→ WHAT IS EXPECTED
What is needed is an exact copy of the listing, with no pictures in it.

"""

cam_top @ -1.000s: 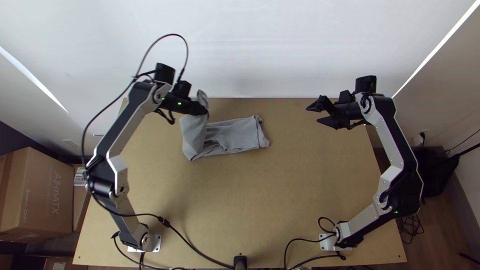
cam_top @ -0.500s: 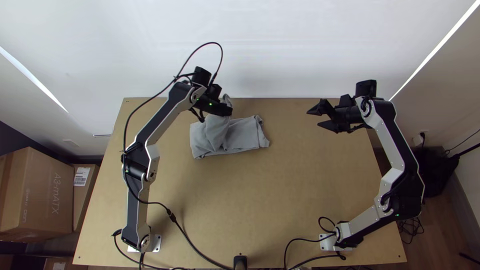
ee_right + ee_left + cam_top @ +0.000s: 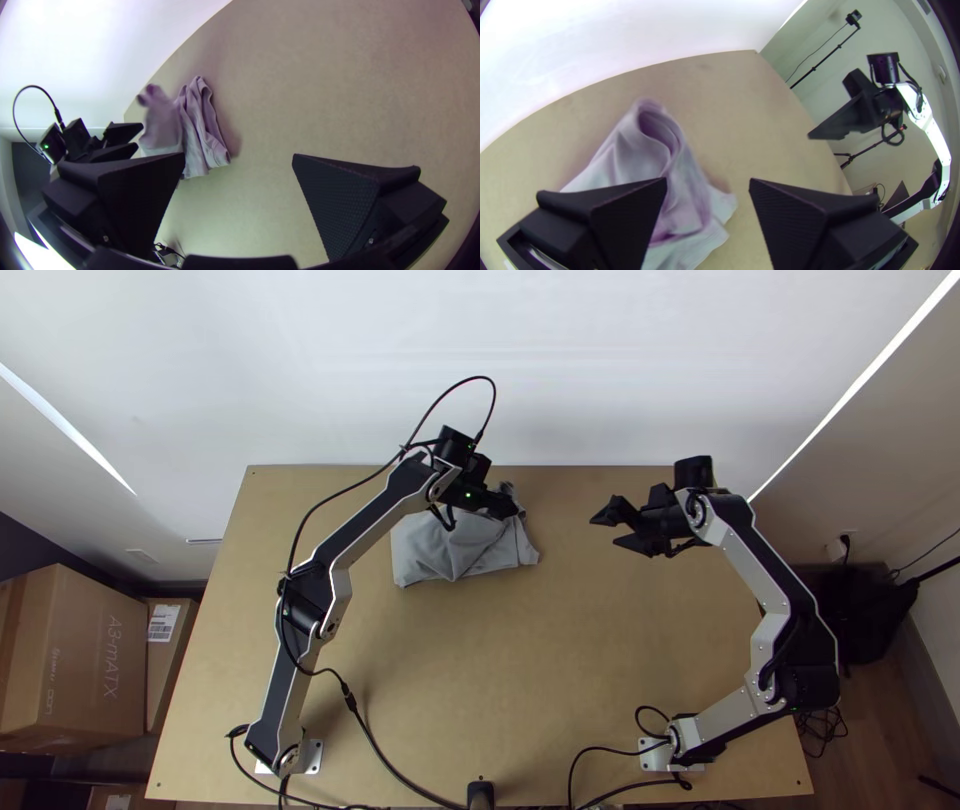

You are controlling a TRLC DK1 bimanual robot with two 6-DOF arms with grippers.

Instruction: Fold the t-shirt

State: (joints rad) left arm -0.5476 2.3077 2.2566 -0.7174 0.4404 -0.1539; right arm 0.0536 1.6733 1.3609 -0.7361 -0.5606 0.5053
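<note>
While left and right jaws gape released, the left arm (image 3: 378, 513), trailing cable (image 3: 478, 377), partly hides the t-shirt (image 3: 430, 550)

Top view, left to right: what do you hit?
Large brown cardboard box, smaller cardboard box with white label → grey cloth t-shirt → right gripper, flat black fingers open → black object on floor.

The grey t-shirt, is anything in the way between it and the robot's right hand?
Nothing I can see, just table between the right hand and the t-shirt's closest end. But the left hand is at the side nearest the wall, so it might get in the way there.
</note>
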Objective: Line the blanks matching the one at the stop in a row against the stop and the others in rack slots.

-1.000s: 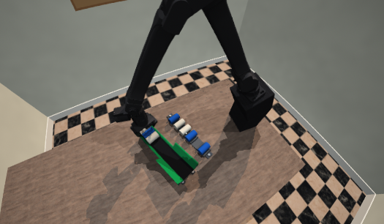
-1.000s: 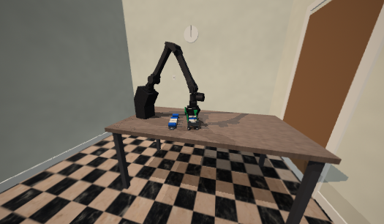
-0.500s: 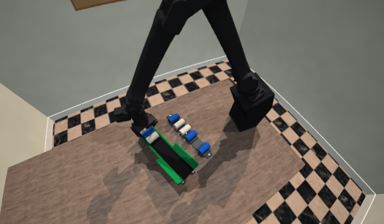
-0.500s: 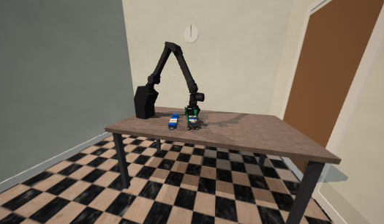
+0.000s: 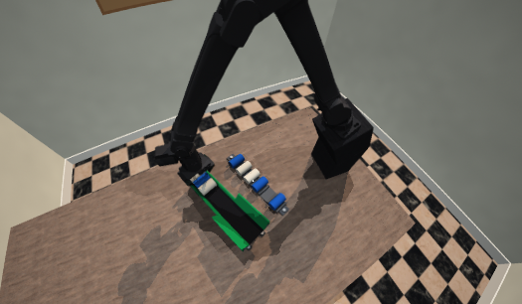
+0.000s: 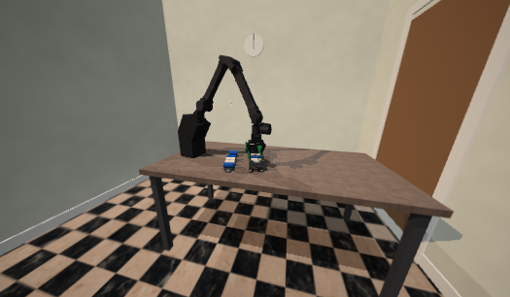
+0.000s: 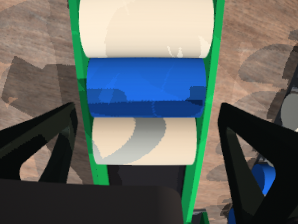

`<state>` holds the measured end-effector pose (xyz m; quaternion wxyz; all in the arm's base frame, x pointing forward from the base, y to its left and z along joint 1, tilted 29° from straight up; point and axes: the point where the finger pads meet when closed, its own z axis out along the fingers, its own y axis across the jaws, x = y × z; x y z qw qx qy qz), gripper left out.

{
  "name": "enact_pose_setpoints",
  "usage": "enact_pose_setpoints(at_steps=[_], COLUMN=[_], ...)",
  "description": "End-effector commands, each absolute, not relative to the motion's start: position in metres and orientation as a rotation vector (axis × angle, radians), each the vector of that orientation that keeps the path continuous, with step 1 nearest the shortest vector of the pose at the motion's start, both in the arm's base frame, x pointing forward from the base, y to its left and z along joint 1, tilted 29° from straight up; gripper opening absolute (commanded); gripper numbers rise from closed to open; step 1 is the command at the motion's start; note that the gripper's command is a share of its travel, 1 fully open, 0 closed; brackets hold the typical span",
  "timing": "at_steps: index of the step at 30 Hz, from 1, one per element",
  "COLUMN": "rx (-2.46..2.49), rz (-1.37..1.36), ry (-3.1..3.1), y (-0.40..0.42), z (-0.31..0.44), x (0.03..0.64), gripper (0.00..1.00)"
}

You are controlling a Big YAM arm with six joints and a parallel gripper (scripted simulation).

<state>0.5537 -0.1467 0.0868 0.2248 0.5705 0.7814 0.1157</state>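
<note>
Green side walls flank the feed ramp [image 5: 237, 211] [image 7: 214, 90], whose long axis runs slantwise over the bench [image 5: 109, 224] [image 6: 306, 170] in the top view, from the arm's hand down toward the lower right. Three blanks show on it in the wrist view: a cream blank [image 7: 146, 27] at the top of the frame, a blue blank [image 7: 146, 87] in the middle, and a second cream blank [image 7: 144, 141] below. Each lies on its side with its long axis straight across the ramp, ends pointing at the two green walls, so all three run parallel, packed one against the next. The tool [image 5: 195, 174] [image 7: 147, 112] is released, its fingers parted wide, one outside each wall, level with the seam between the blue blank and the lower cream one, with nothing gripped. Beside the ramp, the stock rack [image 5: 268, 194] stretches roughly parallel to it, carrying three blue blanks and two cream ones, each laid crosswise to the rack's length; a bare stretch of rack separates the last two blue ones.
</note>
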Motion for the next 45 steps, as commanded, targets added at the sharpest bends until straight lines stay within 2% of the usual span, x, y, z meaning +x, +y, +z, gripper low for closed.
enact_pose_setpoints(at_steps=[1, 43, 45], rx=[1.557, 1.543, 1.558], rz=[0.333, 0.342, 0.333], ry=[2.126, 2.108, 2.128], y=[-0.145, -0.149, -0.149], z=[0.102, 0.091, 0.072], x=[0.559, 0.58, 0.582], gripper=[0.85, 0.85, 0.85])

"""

→ RESULT OF THE TASK
cam_top @ -1.000s: 
cam_top @ -0.500s: 
ee_right + ee_left + cam_top @ +0.000s: 

You are controlling a TRLC DK1 bimanual robot with two 6-DOF arms with grippers.

Instruction: Fold the t-shirt

State: (joints rad) left arm -0.5476 2.3077 2.2566 -0.7174 0.4404 -0.1539; right arm 0.0536 1.6733 1.3609 -0.7361 -0.5606 0.5053
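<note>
While left and right jaws gape released, the left arm (image 3: 378, 513), trailing cable (image 3: 478, 377), partly hides the t-shirt (image 3: 430, 550)

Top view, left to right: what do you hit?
Large brown cardboard box, smaller cardboard box with white label → grey cloth t-shirt → right gripper, flat black fingers open → black object on floor.

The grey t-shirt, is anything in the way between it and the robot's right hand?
Nothing I can see, just table between the right hand and the t-shirt's closest end. But the left hand is at the side nearest the wall, so it might get in the way there.
</note>
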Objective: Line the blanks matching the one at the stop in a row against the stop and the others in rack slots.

-1.000s: 
-1.000s: 
-0.500s: 
-0.500s: 
+0.000s: 
+0.000s: 
+0.000s: 

`<state>` holds the measured end-effector pose (xyz m; quaternion wxyz; all in the arm's base frame, x pointing forward from the base, y to its left and z along joint 1, tilted 29° from straight up; point and axes: the point where the finger pads meet when closed, its own z axis out along the fingers, its own y axis across the jaws, x = y × z; x y z qw qx qy qz), gripper left out.

{
  "name": "enact_pose_setpoints",
  "usage": "enact_pose_setpoints(at_steps=[_], COLUMN=[_], ...)",
  "description": "End-effector commands, each absolute, not relative to the motion's start: position in metres and orientation as a rotation vector (axis × angle, radians), each the vector of that orientation that keeps the path continuous, with step 1 nearest the shortest vector of the pose at the motion's start, both in the arm's base frame, x pointing forward from the base, y to its left and z along joint 1, tilted 29° from straight up; gripper opening absolute (commanded); gripper numbers rise from closed to open; step 1 is the command at the motion's start; note that the gripper's command is a share of its travel, 1 fully open, 0 closed; brackets hold the typical span",
  "timing": "at_steps: index of the step at 30 Hz, from 1, one per element",
  "COLUMN": "rx (-2.46..2.49), rz (-1.37..1.36), ry (-3.1..3.1), y (-0.40..0.42), z (-0.31..0.44), x (0.03..0.64), gripper (0.00..1.00)"
}

You are controlling a Big YAM arm with six joints and a parallel gripper (scripted simulation).

<state>0.5537 -0.1467 0.0868 0.2248 0.5705 0.7814 0.1157</state>
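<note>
Green side walls flank the feed ramp [image 5: 237, 211] [image 7: 214, 90], whose long axis runs slantwise over the bench [image 5: 109, 224] [image 6: 306, 170] in the top view, from the arm's hand down toward the lower right. Three blanks show on it in the wrist view: a cream blank [image 7: 146, 27] at the top of the frame, a blue blank [image 7: 146, 87] in the middle, and a second cream blank [image 7: 144, 141] below. Each lies on its side with its long axis straight across the ramp, ends pointing at the two green walls, so all three run parallel, packed one against the next. The tool [image 5: 195, 174] [image 7: 147, 112] is released, its fingers parted wide, one outside each wall, level with the seam between the blue blank and the lower cream one, with nothing gripped. Beside the ramp, the stock rack [image 5: 268, 194] stretches roughly parallel to it, carrying three blue blanks and two cream ones, each laid crosswise to the rack's length; a bare stretch of rack separates the last two blue ones.
</note>
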Motion for the next 45 steps, as commanded, targets added at the sharpest bends until straight lines stay within 2% of the usual span, x, y, z meaning +x, +y, +z, gripper low for closed.
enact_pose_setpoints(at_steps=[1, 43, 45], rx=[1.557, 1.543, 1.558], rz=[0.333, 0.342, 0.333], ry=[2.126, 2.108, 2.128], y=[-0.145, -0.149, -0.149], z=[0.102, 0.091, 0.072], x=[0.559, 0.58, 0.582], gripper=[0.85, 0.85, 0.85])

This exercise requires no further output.